Scan the data below for the string "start". Copy every line where it appears.
== Recorded data
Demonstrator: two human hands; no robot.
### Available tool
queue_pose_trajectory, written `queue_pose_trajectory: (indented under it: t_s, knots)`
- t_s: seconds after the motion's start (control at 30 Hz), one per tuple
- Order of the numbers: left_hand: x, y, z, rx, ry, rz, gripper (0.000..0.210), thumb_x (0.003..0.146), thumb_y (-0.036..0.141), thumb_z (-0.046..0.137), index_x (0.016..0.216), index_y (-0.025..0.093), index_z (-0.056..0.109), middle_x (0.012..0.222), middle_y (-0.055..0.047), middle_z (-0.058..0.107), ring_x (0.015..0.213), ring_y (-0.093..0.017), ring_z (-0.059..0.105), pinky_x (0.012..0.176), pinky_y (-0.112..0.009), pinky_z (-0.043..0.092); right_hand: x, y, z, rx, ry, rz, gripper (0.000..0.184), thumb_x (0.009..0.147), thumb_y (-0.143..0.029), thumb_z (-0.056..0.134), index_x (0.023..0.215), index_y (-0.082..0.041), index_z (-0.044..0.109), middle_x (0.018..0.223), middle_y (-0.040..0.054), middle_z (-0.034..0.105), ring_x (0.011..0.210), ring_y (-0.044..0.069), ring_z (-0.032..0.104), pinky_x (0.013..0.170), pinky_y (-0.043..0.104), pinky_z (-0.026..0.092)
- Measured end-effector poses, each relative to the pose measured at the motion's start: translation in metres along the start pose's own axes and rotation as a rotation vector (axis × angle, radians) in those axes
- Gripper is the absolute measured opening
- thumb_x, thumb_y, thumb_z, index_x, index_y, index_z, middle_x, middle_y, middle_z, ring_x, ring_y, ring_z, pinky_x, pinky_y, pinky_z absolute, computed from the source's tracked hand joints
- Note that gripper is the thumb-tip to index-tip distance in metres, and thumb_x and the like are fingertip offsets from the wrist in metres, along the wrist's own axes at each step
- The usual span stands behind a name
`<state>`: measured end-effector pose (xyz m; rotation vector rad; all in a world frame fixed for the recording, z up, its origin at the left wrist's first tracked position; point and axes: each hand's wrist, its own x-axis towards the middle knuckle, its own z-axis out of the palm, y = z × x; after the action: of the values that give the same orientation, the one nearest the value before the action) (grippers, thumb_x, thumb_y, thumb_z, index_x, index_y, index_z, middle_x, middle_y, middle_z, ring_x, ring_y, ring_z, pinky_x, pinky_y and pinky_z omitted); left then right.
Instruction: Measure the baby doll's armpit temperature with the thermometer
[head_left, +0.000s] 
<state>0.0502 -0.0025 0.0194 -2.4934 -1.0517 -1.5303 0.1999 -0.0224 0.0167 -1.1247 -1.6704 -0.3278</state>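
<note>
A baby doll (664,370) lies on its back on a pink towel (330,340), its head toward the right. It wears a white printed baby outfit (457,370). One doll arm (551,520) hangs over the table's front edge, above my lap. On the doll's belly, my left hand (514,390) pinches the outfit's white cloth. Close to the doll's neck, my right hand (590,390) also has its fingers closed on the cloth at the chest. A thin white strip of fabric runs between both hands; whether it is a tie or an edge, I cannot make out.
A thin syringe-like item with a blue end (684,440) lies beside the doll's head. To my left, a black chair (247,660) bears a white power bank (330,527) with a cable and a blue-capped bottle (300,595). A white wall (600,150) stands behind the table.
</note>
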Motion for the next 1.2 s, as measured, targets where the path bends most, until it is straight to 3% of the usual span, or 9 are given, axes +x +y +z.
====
Exercise answer
- t_s: seconds after the motion's start (control at 30 Hz), one per tuple
- Measured end-effector poses, each relative to the pose measured at the motion's start: translation in metres along the start pose's own axes and rotation as a rotation vector (axis × angle, radians) in those axes

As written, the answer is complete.